> Task brief
Write out word for word each line from the top of the material through the line that has "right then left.". Pictures do not go in.

> Data segment
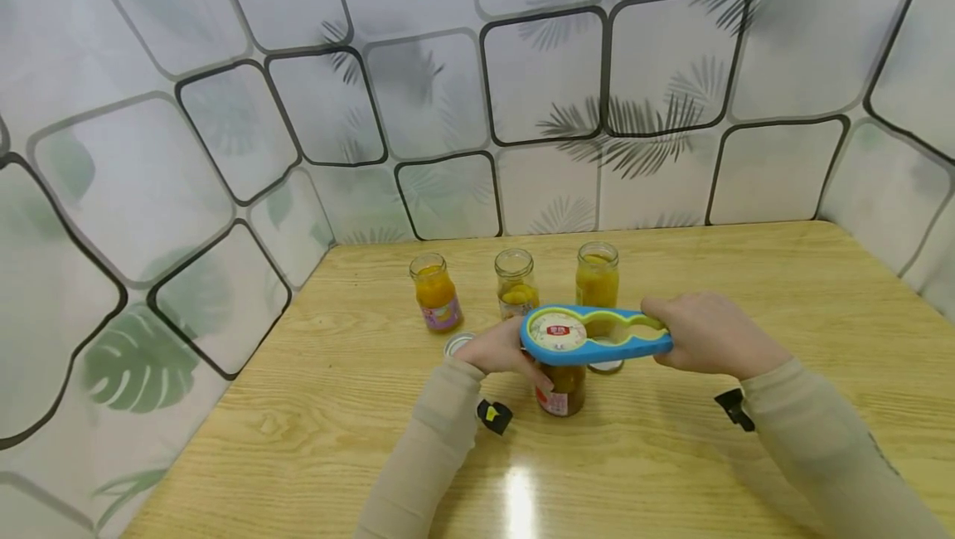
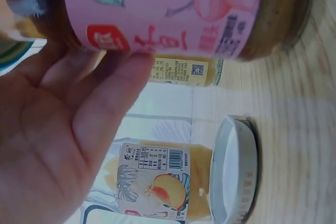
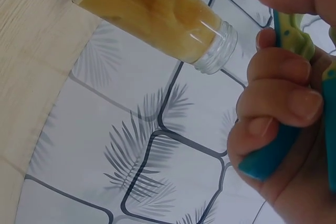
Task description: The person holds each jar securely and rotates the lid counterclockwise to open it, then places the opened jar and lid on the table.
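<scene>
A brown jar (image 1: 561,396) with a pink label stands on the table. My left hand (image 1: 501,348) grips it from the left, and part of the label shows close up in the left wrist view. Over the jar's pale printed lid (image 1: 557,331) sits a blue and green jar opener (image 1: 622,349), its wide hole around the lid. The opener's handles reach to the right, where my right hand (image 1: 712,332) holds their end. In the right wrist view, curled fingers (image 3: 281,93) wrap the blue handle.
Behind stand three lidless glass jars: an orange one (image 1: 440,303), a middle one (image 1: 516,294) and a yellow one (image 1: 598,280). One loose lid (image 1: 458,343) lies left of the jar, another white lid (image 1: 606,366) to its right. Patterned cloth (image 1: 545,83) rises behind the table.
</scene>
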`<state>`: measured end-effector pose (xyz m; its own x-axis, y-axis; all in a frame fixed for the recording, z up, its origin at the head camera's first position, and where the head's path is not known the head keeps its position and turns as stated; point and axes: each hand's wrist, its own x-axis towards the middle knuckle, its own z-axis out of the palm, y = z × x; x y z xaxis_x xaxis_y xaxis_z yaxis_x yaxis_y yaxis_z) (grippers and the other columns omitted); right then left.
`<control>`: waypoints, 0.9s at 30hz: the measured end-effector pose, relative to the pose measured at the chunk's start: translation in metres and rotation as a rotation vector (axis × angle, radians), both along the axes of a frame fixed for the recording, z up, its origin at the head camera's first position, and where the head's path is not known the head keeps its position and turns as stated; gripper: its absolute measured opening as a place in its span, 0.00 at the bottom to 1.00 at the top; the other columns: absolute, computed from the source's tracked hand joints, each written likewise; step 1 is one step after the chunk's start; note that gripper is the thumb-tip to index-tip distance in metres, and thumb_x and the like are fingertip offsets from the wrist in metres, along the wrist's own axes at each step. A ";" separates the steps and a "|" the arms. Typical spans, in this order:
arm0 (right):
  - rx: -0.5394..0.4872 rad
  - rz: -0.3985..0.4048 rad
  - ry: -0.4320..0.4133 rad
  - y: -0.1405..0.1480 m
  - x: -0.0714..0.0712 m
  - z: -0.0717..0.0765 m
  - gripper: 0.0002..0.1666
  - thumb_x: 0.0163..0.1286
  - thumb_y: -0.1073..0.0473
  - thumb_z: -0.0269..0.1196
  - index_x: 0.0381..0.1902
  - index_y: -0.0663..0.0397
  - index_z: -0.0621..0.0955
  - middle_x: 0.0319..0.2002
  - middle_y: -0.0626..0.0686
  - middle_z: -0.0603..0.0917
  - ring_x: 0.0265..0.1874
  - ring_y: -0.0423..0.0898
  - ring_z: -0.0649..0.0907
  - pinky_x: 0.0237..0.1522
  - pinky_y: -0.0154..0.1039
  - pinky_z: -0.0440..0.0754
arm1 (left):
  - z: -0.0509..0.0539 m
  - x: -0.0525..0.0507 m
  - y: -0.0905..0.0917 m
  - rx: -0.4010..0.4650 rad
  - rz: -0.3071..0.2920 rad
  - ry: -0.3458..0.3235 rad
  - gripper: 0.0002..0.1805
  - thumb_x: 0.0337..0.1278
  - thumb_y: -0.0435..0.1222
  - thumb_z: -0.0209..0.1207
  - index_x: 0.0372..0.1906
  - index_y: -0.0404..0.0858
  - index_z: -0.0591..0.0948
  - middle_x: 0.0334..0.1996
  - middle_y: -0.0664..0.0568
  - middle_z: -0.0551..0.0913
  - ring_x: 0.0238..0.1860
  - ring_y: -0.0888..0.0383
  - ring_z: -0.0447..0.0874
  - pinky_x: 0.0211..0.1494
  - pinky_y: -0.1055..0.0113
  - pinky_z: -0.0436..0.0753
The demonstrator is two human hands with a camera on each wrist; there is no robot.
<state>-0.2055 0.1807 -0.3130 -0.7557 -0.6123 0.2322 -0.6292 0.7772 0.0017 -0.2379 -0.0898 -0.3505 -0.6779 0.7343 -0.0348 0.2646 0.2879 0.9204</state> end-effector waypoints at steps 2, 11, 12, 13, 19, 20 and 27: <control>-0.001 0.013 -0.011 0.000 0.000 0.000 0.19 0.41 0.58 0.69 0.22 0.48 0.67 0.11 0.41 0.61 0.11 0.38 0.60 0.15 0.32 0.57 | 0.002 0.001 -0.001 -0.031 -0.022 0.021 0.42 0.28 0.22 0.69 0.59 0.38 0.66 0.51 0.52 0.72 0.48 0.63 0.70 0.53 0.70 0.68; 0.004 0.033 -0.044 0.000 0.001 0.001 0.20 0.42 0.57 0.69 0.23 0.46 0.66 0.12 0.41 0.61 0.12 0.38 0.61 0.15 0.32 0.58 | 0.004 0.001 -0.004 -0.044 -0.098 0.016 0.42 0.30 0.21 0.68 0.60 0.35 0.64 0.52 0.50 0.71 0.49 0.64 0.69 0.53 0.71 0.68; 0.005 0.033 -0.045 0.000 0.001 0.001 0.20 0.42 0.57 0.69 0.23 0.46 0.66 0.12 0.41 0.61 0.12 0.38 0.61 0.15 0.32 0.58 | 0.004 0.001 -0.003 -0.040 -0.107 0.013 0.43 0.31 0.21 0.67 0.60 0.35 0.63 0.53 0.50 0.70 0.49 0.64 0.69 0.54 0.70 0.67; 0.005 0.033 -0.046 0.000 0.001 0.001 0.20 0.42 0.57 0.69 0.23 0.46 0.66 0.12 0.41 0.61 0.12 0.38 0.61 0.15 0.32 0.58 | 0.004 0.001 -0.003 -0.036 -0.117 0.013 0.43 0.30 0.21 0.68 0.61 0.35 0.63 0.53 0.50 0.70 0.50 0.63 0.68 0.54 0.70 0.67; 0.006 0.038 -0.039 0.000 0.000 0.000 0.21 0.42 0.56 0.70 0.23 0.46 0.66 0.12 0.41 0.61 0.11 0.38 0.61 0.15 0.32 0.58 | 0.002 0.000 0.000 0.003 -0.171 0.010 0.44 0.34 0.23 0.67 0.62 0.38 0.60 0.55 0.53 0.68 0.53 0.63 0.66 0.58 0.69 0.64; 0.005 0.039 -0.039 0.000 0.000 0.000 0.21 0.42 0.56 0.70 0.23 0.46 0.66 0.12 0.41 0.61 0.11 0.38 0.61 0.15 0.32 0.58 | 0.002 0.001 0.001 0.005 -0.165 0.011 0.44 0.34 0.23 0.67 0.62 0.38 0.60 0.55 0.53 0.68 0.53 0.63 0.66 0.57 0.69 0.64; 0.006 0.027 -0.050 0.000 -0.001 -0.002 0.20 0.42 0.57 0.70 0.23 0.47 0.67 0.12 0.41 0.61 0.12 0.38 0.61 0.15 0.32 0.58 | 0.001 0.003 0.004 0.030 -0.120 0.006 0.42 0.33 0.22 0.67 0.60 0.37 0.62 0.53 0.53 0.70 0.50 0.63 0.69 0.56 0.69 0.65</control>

> Finished task
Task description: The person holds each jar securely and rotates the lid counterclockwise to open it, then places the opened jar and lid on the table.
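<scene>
A brown jar (image 1: 561,396) with a pink label stands on the table. My left hand (image 1: 501,348) grips it from the left, and part of the label shows close up in the left wrist view. Over the jar's pale printed lid (image 1: 557,331) sits a blue and green jar opener (image 1: 622,349), its wide hole around the lid. The opener's handles reach to the right, where my right hand (image 1: 712,332) holds their end. In the right wrist view, curled fingers (image 3: 281,93) wrap the blue handle.
Behind stand three lidless glass jars: an orange one (image 1: 440,303), a middle one (image 1: 516,294) and a yellow one (image 1: 598,280). One loose lid (image 1: 458,343) lies left of the jar, another white lid (image 1: 606,366) to its right. Patterned cloth (image 1: 545,83) rises behind the table.
</scene>
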`<state>`: measured end-effector pose (xyz m; its own x-axis, y-axis; all in a frame fixed for the recording, z up, its origin at the head camera's first position, and where the head's path is not known the head keeps its position and turns as stated; point and axes: each hand's wrist, its own x-axis towards the middle knuckle, its own z-axis out of the palm, y = z × x; x y z xaxis_x xaxis_y xaxis_z yaxis_x yaxis_y yaxis_z) (grippers and the other columns omitted); right then left.

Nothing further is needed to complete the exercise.